MP has a trait referred to as negative phototropism. The young plant will grow towards the darkest areas near it rather than the light, as this ensures that the seedling will find the trunk of an already established tree in order to attach to it and grow quickly upward towards the light (Boren, n.d.). The monstera takes nothing from the host tree in this process. It grows relationally. I lean into this process of reduction and emergent knowing. I recognise that when I foreground relationality, and allow my body to actively engage in the process, my learning is clearer. Language flows between MP and me unencumbered (see Table 1). Leaning into “process as evidence” was revealing unexpected insights (McNiff, 2011, p.257).

Table 1. Receptive Monsterish translated relationally into written and embodied human language.

Promising beginnings emerge from perceived endings

In which circular brownish rings on Monstera Plant’s stem contain the clusters of cells required to grow new plants (nodes)

Emerging from deepening relational presence/dialogue with MP, I have come to know/witness Their language-as-Be-ing/Relational/Embodied. I am pressing less of (while somehow also bringing more of) my-Self into this inquiry. As I do so, MP is relaxing companionably into the empty space left by my previously hard-wired way-of-being in the conversation. The dialogue is deepening as the language reveals itself. The stories we tell an acquaintance are different to the stories we tell a lover.
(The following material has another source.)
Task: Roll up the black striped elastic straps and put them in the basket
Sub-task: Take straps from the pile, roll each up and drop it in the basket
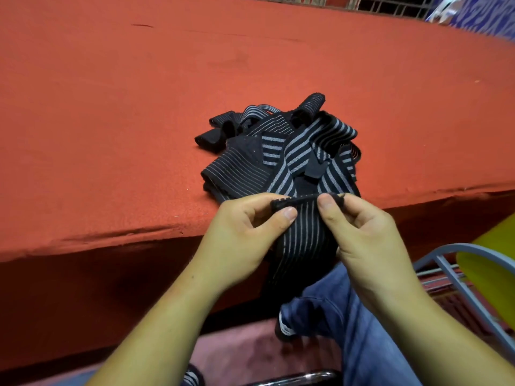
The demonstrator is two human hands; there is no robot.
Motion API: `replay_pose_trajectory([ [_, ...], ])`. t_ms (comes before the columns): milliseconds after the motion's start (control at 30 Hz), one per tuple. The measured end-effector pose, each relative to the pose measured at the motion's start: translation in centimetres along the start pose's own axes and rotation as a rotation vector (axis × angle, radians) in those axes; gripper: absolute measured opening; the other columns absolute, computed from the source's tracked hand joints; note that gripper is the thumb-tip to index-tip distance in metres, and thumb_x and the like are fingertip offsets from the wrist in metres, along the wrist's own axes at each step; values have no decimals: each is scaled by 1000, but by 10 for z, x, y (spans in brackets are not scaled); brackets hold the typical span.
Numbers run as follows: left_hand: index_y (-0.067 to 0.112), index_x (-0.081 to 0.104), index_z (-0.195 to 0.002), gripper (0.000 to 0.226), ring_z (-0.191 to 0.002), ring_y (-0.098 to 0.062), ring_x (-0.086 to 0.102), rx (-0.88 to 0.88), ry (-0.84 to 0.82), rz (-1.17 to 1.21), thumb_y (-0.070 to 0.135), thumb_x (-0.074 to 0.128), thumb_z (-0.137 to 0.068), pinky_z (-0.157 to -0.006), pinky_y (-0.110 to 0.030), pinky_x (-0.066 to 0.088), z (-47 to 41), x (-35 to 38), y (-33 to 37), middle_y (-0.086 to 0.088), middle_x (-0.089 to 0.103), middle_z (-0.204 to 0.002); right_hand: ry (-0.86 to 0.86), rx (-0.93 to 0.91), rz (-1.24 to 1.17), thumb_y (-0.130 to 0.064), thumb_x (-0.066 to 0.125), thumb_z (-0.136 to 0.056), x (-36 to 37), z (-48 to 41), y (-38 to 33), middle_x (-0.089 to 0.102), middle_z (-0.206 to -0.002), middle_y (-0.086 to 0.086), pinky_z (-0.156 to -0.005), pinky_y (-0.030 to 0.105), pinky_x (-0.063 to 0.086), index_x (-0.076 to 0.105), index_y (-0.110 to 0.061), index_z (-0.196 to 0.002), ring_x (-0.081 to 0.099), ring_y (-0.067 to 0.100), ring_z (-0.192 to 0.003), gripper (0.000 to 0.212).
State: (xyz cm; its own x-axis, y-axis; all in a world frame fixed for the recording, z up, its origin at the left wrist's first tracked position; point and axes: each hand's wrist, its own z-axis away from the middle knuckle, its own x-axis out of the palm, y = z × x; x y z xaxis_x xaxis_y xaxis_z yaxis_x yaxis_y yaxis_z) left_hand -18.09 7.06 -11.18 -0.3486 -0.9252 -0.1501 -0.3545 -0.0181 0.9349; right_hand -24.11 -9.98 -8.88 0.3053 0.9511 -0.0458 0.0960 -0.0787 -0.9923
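1. Strap (303, 229) in hand: both hands pinch its top edge, just off the near edge of the worktop (111, 121), above the person's lap.
2. Left hand (239, 240) takes the left corner, thumb pressed over the front of the fabric, fingers curled behind. That grip is closed on the strap.
3. Right hand (362, 232) takes the right corner the same way, thumb on the front, grip closed on the same strap.
4. The relation that matters: the held edge runs left to right between the two thumbs, and the strap's long axis drops straight down from it, hanging between the wrists toward the jeans (362, 330).
5. So the length to be rolled lies below the grip, not beyond it. My read is that a roll starts at this top edge and winds downward, with both hands equally near and sharing the turn.
6. The edge between the thumbs looks already folded or curled into a thick dark lip; how many turns it has, I cannot tell.
7. Looks: black elastic with thin pale lengthwise stripes, soft and limp, lower end hidden behind the hands.
8. Pile (278, 151) of more black striped straps sits tangled on the worktop just beyond the hands, some with broad stripes, some fine.
9. Basket: a metal frame (446, 274) shows at lower right, but whether it is the basket I cannot tell.
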Motion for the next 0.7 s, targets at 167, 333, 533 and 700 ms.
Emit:
replay_pose_trajectory([
  [167, 15, 76, -114, 18, -99, -9, 73, -6, 5, 67, 11, 64, -101, -89, -27, 56, -1, 0, -1, 4, 79, -105, -77, 127, 29, -46, 67, -90, -6, 6, 6, 79, -98, 20, -76, 39, 57, 80, -12, -100, 77, 29, -90, 38],
  [333, 24, 73, -113, 23, -90, 3, 67, 6, -24, 125, 9, 63, -100, -77, -15, 50, -2, 1, 4, 18, 74, -98, -42, 200, 57, -73, 75, -77, -8, 4, 11, 65, -109, 43, -79, 69, 51, 75, -2, -101, 67, 51, -85, 75],
  [533, 25, 76, -108, 27, -93, 6, 66, -14, -26, 122, 4, 63, -98, -80, -15, 50, -3, 1, 5, 19, 75, -98, -85, 316, -202, -25, 56, -102, -15, -1, 10, 79, -109, 18, -94, 44, 55, 83, -8, -99, 75, 30, -102, 32],
  [700, 16, 78, -104, 29, -80, 9, 64, -13, -41, 114, -7, 64, -94, -78, -7, 44, -3, 2, 6, 22, 73, -86, -36, 346, -299, -12, 45, -105, -15, -5, 11, 77, -99, 17, -75, 37, 52, 81, -7, -97, 69, 26, -86, 37],
])
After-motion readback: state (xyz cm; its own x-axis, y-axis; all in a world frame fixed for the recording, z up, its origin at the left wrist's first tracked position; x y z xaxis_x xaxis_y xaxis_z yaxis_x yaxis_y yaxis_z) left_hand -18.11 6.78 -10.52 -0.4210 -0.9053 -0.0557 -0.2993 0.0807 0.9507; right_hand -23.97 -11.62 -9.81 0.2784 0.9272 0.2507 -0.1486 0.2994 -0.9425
Malafouris’ (2019) Material Engagement Theory (MET) posits that in order to be conscious of a species’ cognitive life, we need to understand the forms and material traces made or left in the journey of its becoming. It felt somehow essential to create a space for this unfolding relational engagement by ensuring that some of the ML/MP-dye is now held safe in a small clay pot from which an assemblage of collaborative improvisational material engagements/potentialities may continue to emerge. A portion of the dye – and other ML/MP materials found at Origin Plant’s base – have since been returned to this earth-body space. This is where ML/MP and I continue-to-become, as we “fold, unfold, entangle and distentangle [the] different temporal and spatial scales of [our] phylogeny or ontogeny” (Malafouris, 2019). The original dried leaf, found at the base of MP, has stayed with me. ML sits on a smooth-carved wooden bowl in a window of my home. Sun shines on, and breezes dance, curl-and-bow through, the leaf. Beyond skin, leaf and soil, we are in a dynamic state of enactive signification (Malafouris, 2019), dancing form and meaning into being.
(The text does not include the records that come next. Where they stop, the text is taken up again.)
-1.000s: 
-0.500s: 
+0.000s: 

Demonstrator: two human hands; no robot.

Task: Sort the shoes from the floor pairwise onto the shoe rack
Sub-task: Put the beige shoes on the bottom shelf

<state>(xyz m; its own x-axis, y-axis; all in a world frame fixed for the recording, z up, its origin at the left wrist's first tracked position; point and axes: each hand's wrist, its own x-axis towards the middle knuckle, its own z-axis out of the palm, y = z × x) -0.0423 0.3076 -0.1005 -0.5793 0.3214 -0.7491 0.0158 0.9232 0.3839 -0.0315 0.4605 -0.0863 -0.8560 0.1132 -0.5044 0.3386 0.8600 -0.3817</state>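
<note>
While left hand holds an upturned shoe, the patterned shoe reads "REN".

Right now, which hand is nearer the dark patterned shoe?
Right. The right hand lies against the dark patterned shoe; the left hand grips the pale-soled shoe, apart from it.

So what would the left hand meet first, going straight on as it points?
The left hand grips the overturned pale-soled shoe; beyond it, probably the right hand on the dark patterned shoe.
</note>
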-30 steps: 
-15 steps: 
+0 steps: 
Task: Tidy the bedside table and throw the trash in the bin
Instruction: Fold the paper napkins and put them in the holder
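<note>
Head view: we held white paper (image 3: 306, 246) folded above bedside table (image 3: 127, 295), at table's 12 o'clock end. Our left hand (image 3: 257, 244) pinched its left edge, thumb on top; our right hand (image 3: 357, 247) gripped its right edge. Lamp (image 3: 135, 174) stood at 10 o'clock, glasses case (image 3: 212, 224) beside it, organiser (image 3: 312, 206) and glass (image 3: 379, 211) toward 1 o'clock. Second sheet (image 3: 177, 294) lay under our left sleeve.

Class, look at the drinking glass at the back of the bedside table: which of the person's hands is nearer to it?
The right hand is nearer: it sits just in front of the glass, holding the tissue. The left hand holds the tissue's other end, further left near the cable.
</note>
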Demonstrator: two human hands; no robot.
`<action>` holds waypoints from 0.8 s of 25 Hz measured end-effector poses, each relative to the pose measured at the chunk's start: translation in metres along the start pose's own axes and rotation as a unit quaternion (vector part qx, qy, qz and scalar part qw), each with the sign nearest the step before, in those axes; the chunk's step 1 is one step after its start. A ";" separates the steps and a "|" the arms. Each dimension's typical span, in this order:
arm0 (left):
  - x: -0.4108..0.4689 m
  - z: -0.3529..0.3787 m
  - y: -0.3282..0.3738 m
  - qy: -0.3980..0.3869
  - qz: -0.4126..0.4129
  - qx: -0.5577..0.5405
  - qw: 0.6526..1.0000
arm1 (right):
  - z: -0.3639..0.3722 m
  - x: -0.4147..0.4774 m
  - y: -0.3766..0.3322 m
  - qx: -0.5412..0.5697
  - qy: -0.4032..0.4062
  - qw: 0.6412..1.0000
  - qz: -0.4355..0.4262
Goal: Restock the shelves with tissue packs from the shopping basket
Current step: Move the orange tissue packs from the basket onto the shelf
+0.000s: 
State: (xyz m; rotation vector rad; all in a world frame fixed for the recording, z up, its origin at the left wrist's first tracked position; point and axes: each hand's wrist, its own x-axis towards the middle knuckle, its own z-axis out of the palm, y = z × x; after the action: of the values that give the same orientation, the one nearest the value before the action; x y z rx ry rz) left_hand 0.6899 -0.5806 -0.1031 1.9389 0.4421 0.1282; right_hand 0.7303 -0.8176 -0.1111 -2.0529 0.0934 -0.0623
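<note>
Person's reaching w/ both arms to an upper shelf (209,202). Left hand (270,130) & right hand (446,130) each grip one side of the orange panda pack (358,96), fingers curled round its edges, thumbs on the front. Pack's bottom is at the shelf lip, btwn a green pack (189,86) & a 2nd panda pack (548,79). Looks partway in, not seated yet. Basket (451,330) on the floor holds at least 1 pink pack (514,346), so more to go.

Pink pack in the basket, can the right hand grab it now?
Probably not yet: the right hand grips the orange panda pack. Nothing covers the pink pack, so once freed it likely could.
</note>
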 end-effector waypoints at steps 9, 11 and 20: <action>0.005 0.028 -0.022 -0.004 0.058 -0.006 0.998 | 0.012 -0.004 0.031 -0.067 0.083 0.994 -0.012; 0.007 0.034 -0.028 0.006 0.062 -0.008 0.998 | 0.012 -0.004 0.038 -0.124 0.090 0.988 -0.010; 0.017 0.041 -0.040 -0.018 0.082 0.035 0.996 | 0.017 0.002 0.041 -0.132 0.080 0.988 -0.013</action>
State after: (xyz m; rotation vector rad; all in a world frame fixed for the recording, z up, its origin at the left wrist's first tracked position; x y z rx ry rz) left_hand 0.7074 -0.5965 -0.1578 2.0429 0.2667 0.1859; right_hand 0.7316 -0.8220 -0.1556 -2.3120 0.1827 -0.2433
This is a love story that extends yearning aerial roots out-and-up, subterranean roots deep-and-down, into shared earth-body space. It provides fenestration-windows in, and gaping eye-wounds out. This love story is an invitation to “directly challenge the anthropocentrism” (Macy, n.d.) of a human society scarred, disenfranchised and discombobulated by its disconnect from a biosphere it is inherently and relationally intertwined with. In the words of Kimmerer (2013), “From the very beginning of the world, the other species were a lifeboat for the people. Now, we must be theirs” (p.8). This opens up a myriad of potentialities for therapeutic arts practitioners as we lean into our entanglements with human, other-than-human (including art materials) and biosphere. In this inter/intra-entangled space we are dynamically and co-collaboratively in the process of holding space for emergent knowings and becoming(s), together.
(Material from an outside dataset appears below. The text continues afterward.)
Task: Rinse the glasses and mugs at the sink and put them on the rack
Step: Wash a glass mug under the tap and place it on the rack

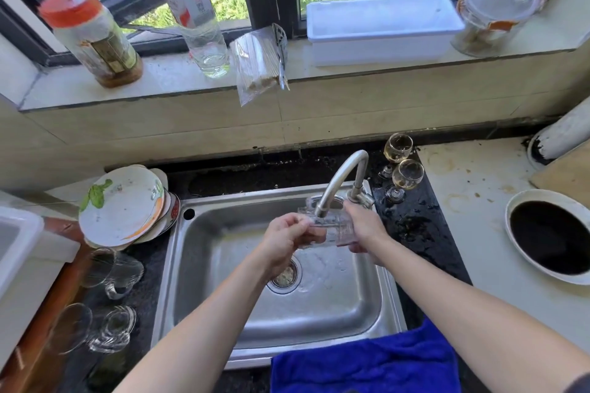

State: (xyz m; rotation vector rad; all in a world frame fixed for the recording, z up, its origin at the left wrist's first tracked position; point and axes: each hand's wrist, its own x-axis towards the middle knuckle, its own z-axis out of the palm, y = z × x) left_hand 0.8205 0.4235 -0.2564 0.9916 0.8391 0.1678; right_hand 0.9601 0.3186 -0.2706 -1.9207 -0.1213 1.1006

There is more concealed within the lines of this story…

Michele Fairbairn, 2022, Monstera plant language_dialogue with artist, moving image with soundbites, 04:27.

Dear darkening ground,

you’ve endured so patiently the walls we’ve built,

please give the cities one more hour

and grant the churches and cloisters two,

And those that labor – maybe you’ll let their work

grip them for another five hours, or seven

before you become forest again, and water,

and widening wilderness,

in that hour of inconceivable terror

when you take back your name from all things.

Just give me a little more time.

I just need a little more time,

because I am going to Love the things

as no one has thought to love them,

until they’re real and worthy of you.